Each record below needs to be reproduced precisely, though not its pictures.

» **Data under study**:
+ + +

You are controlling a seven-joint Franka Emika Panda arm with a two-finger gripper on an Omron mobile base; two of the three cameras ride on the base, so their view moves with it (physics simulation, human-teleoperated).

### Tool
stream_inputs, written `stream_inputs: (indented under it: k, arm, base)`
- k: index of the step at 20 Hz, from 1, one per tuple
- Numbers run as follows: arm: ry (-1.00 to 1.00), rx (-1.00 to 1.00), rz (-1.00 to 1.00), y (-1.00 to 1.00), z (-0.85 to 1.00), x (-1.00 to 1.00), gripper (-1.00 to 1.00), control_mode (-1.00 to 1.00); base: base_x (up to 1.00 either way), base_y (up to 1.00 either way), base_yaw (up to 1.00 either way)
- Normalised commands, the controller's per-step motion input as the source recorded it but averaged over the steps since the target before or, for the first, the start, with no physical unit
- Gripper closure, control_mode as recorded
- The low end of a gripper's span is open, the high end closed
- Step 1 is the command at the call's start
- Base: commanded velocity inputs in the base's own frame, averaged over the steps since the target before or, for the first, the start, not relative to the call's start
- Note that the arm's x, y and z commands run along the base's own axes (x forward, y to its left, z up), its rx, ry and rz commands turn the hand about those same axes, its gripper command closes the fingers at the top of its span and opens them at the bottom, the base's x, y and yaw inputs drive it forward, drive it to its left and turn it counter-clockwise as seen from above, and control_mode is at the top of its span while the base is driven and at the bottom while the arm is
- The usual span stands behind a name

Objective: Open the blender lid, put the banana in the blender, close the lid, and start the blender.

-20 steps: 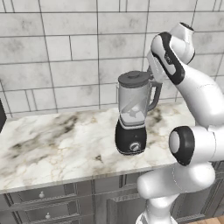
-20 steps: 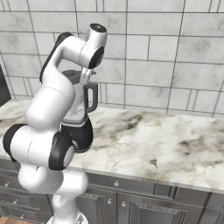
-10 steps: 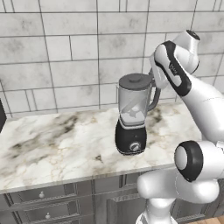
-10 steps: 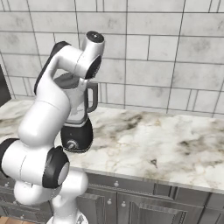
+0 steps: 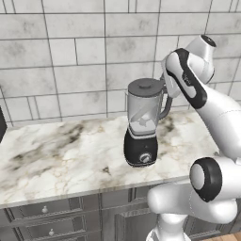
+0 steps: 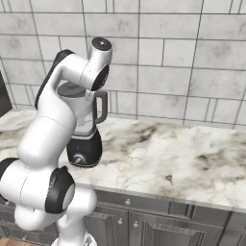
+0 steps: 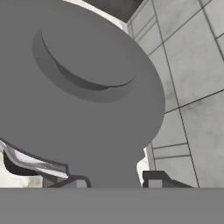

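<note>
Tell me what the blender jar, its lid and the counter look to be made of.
The blender jar: clear grey-tinted glass or plastic, since the wall shows through it. The blender lid: matte dark grey, likely plastic or rubber, with no shine on its flat top. The counter: polished marble-like stone, white with grey-brown veins.

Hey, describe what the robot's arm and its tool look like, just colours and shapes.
The arm is glossy white with rounded links and black bands at the joints, ending in round capped housings. The tool shows two small dark square finger tips. No cables or markings are visible.
</note>
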Motion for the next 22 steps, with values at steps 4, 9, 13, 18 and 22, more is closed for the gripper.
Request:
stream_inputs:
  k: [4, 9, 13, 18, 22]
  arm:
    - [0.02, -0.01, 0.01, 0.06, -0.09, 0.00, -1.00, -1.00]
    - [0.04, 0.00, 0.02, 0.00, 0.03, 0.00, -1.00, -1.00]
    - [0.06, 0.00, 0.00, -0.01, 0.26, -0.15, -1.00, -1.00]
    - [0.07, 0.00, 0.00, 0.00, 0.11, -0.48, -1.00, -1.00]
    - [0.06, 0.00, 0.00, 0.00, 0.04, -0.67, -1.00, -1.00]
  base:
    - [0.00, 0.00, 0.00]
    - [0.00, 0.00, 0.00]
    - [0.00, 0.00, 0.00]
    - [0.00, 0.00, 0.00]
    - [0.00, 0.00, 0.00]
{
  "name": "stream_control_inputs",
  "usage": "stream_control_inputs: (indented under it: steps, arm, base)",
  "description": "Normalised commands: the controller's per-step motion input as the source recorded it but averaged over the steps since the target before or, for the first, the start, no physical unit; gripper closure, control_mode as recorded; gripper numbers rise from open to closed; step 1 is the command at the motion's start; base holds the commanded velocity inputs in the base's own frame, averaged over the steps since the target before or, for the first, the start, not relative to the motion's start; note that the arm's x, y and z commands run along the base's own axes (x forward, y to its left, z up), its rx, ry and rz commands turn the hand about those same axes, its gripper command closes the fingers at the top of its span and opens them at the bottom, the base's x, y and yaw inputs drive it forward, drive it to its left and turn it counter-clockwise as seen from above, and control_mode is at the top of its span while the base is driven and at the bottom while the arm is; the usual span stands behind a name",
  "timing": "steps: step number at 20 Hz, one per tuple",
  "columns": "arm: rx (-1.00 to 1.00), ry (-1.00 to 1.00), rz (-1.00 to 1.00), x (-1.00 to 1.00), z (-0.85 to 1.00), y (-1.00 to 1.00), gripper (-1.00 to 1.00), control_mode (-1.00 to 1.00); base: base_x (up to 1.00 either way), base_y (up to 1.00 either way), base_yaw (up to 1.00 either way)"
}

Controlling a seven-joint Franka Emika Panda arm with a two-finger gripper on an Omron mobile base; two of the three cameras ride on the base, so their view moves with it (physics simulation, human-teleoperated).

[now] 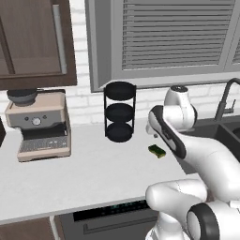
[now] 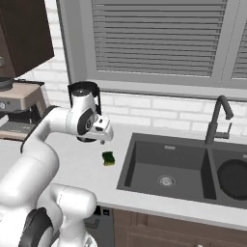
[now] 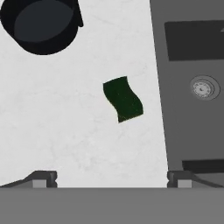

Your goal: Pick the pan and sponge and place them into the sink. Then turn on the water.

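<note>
**Green sponge waits beside the sink, fingers spread wide above it**

Green on top with a yellow layer beneath, the sponge (image 2: 109, 158) lies flat on the white surface (image 1: 70, 183), just beside the left rim of the sink (image 2: 126, 164) and apart from everything else. The gripper (image 3: 112, 177) hangs above it with its fingers (image 3: 43, 178) spread as wide as they go and nothing between them; in the hand view the sponge sits a little ahead of the gap, turned at a slant to the fingers.

The sponge is likely light and soft, so it should squash under a pinch rather than slip. A hold across its short width, near the middle, looks safest; the wrist may need a small turn so the fingers meet its long sides squarely.

A dark round shape, probably the pan (image 2: 235, 178), lies in the right basin. Its handle is not clear from here.

Behind the sponge, toward the back edge of the surface, stands the black tiered rack (image 1: 120, 111); it is near but not in the line of descent. The coffee machine (image 1: 40, 124) sits well apart at the left end. The faucet (image 2: 217, 120) rises behind the divider, and nothing blocks the short path from sponge to left basin.
</note>
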Motion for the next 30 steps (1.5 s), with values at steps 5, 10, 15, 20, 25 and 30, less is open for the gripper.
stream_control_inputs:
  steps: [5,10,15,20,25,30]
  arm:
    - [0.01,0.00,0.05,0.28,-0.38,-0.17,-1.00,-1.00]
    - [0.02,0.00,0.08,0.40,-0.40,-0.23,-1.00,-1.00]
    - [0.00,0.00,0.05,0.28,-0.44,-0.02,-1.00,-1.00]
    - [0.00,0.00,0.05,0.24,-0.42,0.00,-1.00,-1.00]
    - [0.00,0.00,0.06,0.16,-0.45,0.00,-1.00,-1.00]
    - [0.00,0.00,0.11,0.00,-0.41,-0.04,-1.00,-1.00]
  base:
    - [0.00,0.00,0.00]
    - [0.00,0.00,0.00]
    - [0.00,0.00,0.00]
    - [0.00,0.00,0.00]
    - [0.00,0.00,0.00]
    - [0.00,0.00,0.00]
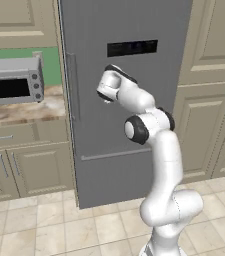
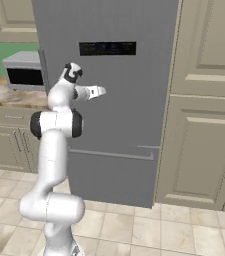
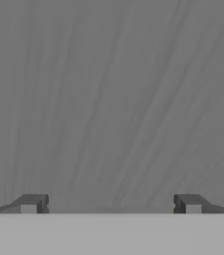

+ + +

» **Output for this task**:
You are controlling a seven-joint Franka Emika Panda arm with a two-finger gripper on an Omron mobile base; two of the three cameras ride on the base, so their view moves with it (physics simulation, human-teleoperated).

### Tool
stream_inputs, written `stream_inputs: (indented under it: k, arm, base)`
- k: index of the step at 20 Hz, from 1, one per tuple
- Numbers run as follows: arm: ry (-1.00 to 1.00), rx (-1.00 to 1.00), rz (-1.00 to 1.00), y (-1.00 to 1.00), z (-0.85 to 1.00), x (-1.00 to 1.00), gripper (-1.00 to 1.00), control_mode (-1.00 to 1.00); base: base_x (up to 1.00 either way), base_y (up to 1.00 either way), base_yaw (up to 1.00 either way)
- Normalised commands, the controller's per-step motion input as the source recorded it but averaged over the steps since the target before or, for the first, the start, with no physical unit
- Gripper closure, control_mode as recorded
- The low end of a gripper's span is open, the high end closed
- Step 1 is the command at the call's start
- Base: commanded velocity inputs in the base's own frame, averaged over the steps since the target before or, for the first, the start, not relative to the call's start
- Note that the arm's x, y and z commands run along the base's own axes (x forward, y to its left, z up), its rx, ry and rz commands turn the hand about those same axes, its gripper command closes the fingers at the top of its span and opens them at the bottom, the base's x, y and yaw inputs drive it forward, drive it to its left and turn it counter-clockwise as seen from above, and control_mode is at the top of its span while the base is driven and at the bottom while the arm is
- The usual span stands behind a name

Objective: Open the blender lid, put the banana in the blender, close the lid, and start the blender.

-20 steps: 
-20 steps: 
-10 steps: 
-10 steps: 
+0 steps: 
+0 steps: 
+0 steps: 

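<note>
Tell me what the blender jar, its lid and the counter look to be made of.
The blender jar: clear grey-tinted glass or plastic, since the wall shows through it. The blender lid: matte dark grey, likely plastic or rubber, with no shine on its flat top. The counter: polished marble-like stone, white with grey-brown veins.

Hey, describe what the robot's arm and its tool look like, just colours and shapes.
The arm is glossy white with rounded links and black bands at the joints, ending in round capped housings. The tool shows two small dark square finger tips. No cables or markings are visible.
</note>
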Motion for the next 22 steps, with values at steps 4, 9, 13, 18 and 22, more is closed for the gripper.
Request:
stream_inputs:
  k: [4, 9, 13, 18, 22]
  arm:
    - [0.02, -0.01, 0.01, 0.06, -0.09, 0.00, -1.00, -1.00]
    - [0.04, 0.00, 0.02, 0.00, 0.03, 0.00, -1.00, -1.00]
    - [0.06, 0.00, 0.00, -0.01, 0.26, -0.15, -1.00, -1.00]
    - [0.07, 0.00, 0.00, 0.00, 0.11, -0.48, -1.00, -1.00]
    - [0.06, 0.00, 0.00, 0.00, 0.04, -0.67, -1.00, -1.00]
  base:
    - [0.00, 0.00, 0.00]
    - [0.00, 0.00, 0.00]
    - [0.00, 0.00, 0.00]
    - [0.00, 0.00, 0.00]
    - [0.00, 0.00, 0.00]
{
  "name": "stream_control_inputs",
  "usage": "stream_control_inputs: (indented under it: steps, arm, base)",
  "description": "Normalised commands: the controller's per-step motion input as the source recorded it but averaged over the steps since the target before or, for the first, the start, no physical unit; gripper closure, control_mode as recorded; gripper numbers rise from open to closed; step 1 is the command at the motion's start; base holds the commanded velocity inputs in the base's own frame, averaged over the steps since the target before or, for the first, the start, not relative to the motion's start; note that the arm's x, y and z commands run along the base's own axes (x forward, y to its left, z up), its rx, ry and rz commands turn the hand about those same axes, its gripper command closes the fingers at the top of its span and opens them at the bottom, the base's x, y and yaw inputs drive it forward, drive it to its left and turn it counter-clockwise as seen from above, and control_mode is at the top of its span while the base is driven and at the bottom while the arm is; the usual span stands behind a name",
  "timing": "steps: step number at 20 Hz, one per tuple",
  "columns": "arm: rx (-1.00 to 1.00), ry (-1.00 to 1.00), rz (-1.00 to 1.00), x (-1.00 to 1.00), z (-0.85 to 1.00), y (-1.00 to 1.00), gripper (-1.00 to 1.00), control_mode (-1.00 to 1.00); base: base_x (up to 1.00 either way), base_y (up to 1.00 either way), base_yaw (up to 1.00 either way)"
}

Controlling a seven-joint Franka Emika Panda arm with a two-finger gripper on an Omron mobile base; two of the three cameras ride on the base, so their view moves with it (physics simulation, human-teleoperated).

[now] 
[now] 
[now] 

Your goal: Pick the pan and sponge and place them into the sink. Then turn on the water.

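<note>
**Green sponge waits beside the sink, fingers spread wide above it**

Green on top with a yellow layer beneath, the sponge (image 2: 109, 158) lies flat on the white surface (image 1: 70, 183), just beside the left rim of the sink (image 2: 126, 164) and apart from everything else. The gripper (image 3: 112, 177) hangs above it with its fingers (image 3: 43, 178) spread as wide as they go and nothing between them; in the hand view the sponge sits a little ahead of the gap, turned at a slant to the fingers.

The sponge is likely light and soft, so it should squash under a pinch rather than slip. A hold across its short width, near the middle, looks safest; the wrist may need a small turn so the fingers meet its long sides squarely.

A dark round shape, probably the pan (image 2: 235, 178), lies in the right basin. Its handle is not clear from here.

Behind the sponge, toward the back edge of the surface, stands the black tiered rack (image 1: 120, 111); it is near but not in the line of descent. The coffee machine (image 1: 40, 124) sits well apart at the left end. The faucet (image 2: 217, 120) rises behind the divider, and nothing blocks the short path from sponge to left basin.
</note>
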Motion for the next 30 steps (1.5 s), with values at steps 5, 10, 15, 20, 25 and 30, less is open for the gripper.
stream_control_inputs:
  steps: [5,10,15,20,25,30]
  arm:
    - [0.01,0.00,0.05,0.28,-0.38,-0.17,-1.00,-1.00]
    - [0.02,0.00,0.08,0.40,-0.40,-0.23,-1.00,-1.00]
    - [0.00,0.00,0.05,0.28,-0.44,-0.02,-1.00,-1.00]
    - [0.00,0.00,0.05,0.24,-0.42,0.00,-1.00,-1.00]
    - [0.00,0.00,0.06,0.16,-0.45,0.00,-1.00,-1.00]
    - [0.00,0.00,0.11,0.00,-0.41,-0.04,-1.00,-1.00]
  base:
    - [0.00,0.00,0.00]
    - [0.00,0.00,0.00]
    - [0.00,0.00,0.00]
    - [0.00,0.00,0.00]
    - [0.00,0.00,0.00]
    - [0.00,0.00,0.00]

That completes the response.